→ **ABOUT THIS EXERCISE**
With pictures omitted, copy exactly every line from the one that contains "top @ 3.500" to the end of the listing below.

(Beginning of GIVEN MATERIAL)

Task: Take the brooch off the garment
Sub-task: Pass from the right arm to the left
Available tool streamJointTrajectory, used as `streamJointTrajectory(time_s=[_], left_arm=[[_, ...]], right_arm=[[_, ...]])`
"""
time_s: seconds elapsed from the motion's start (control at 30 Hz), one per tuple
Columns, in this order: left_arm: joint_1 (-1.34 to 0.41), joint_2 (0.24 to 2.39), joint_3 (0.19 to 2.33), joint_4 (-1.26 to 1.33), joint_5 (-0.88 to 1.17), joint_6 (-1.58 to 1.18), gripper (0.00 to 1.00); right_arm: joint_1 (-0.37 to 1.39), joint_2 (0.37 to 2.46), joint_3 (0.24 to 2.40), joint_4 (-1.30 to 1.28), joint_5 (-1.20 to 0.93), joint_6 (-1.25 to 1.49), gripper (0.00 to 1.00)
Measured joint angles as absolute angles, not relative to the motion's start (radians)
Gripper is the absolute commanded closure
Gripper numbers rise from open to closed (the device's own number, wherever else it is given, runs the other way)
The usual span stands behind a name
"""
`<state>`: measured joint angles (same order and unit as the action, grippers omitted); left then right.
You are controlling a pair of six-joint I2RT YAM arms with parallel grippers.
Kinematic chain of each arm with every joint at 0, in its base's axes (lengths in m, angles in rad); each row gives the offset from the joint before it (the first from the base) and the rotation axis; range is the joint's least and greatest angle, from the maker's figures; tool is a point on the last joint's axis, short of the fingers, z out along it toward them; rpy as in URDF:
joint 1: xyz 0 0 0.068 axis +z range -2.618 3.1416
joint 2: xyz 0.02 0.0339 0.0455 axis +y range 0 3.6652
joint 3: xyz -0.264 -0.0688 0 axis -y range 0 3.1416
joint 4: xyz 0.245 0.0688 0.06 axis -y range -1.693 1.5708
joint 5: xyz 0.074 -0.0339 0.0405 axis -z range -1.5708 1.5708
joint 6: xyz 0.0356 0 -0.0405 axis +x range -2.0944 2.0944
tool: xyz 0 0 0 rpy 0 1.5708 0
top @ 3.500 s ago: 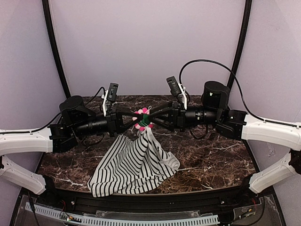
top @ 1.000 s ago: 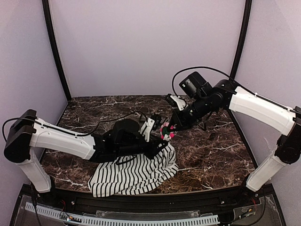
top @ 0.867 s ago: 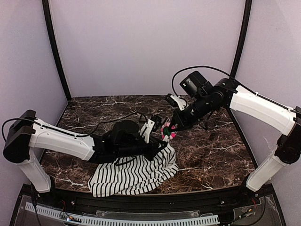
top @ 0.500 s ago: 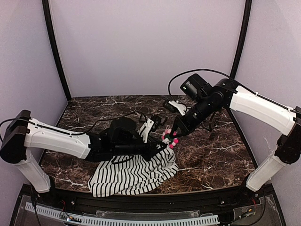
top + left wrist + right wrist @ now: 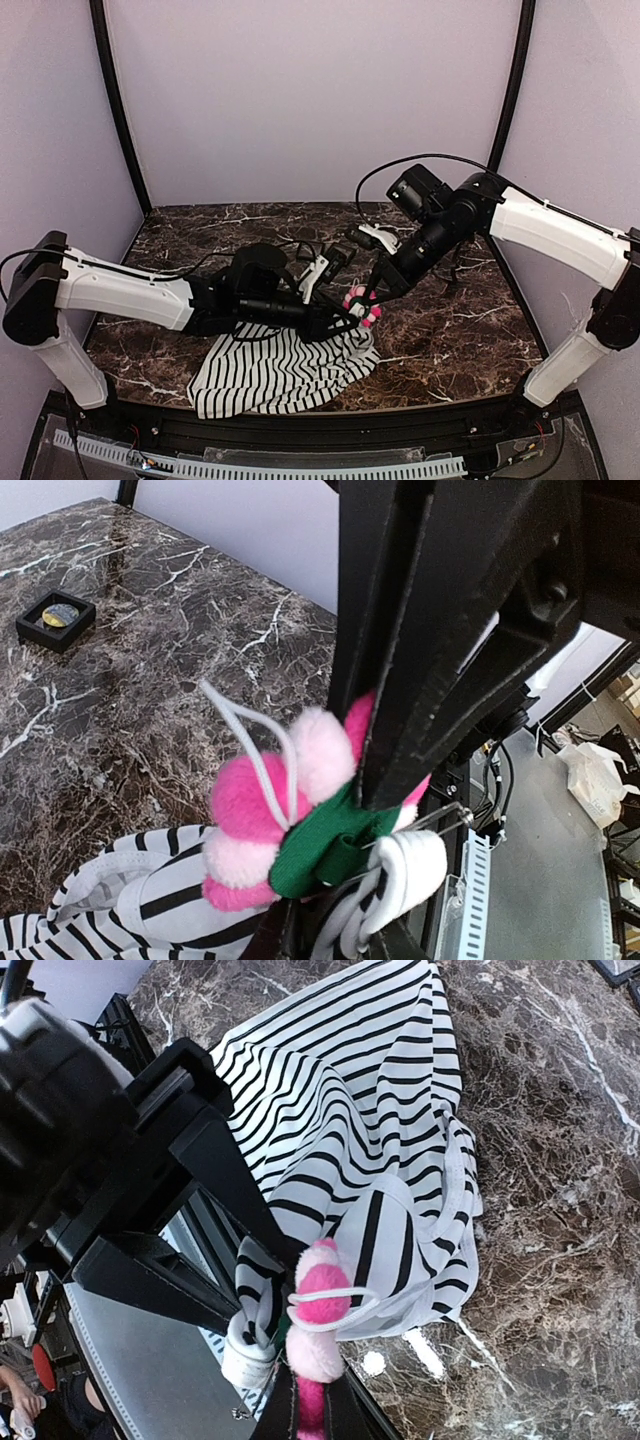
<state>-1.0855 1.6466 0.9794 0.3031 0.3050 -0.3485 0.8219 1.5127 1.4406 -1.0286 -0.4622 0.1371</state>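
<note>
- Your right end effector (image 5: 370, 296) is clamped shut on the brooch (image 5: 362, 306) and holds it just off the worktop (image 5: 450, 330). The brooch looks still pinned to the cloth.
- Your left end effector (image 5: 343, 320) sits just under the brooch at a bunched fold. Its jaws are partly apart, and I can't tell if they grip. It is likely there to anchor the cloth so your pull frees the pin.
- The garment (image 5: 280, 372) trails down-left from the brooch.
- A few seconds ago both arms were level, with the brooch high and the garment hanging. Now the brooch is low and the cloth has slumped flatter.
</note>
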Motion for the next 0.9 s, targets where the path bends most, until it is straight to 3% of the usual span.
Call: streamJointTrajectory(time_s=[0.13,0.37,0.53,0.63,0.8,0.9], left_arm=[[-1.076,1.655,0.980,0.315,0.383,-0.363,0.52],[-1.065,1.672,0.981,0.339,0.487,-0.392,0.51],[-1.058,1.677,0.981,0.362,0.526,-0.410,0.43],[-1.056,1.681,0.981,0.374,0.545,-0.425,0.44],[-1.053,1.695,0.981,0.375,0.569,-0.435,0.55],[-1.051,1.700,0.981,0.376,0.580,-0.437,0.54]], right_arm=[[0.822,1.510,1.429,-1.029,-0.483,0.131,1.00],[0.822,1.508,1.414,-1.035,-0.517,0.121,1.00],[0.821,1.495,1.407,-1.037,-0.538,0.105,1.00],[0.817,1.493,1.398,-1.037,-0.556,0.092,1.00],[0.814,1.493,1.381,-1.038,-0.584,0.078,1.00],[0.814,1.493,1.375,-1.038,-0.604,0.067,1.00]])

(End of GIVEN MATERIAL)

→ **RESPONSE BELOW**
top @ 3.500 s ago: 
top @ 1.000 s ago: 
top @ 0.867 s ago: 
top @ 0.500 s ago: 
top + left wrist + right wrist @ now: 
<state>-1.0855 1.6466 0.9794 0.3031 0.3050 -0.3485 0.8219 1.5127 1.4406 -1.0286 -0.4622 0.1371</state>
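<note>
- Your right end effector (image 5: 370, 296) is clamped shut on the brooch (image 5: 362, 306) and holds it just off the worktop (image 5: 450, 330). The brooch looks still pinned to the cloth.
- Your left end effector (image 5: 343, 320) sits just under the brooch at a bunched fold. Its jaws are partly apart, and I can't tell if they grip. It is likely there to anchor the cloth so your pull frees the pin.
- The garment (image 5: 280, 372) trails down-left from the brooch.
- A few seconds ago both arms were level, with the brooch high and the garment hanging. Now the brooch is low and the cloth has slumped flatter.
</note>
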Motion for the next 0.9 s, targets where the path bends most, until it is straight to 3% of the usual span.
Call: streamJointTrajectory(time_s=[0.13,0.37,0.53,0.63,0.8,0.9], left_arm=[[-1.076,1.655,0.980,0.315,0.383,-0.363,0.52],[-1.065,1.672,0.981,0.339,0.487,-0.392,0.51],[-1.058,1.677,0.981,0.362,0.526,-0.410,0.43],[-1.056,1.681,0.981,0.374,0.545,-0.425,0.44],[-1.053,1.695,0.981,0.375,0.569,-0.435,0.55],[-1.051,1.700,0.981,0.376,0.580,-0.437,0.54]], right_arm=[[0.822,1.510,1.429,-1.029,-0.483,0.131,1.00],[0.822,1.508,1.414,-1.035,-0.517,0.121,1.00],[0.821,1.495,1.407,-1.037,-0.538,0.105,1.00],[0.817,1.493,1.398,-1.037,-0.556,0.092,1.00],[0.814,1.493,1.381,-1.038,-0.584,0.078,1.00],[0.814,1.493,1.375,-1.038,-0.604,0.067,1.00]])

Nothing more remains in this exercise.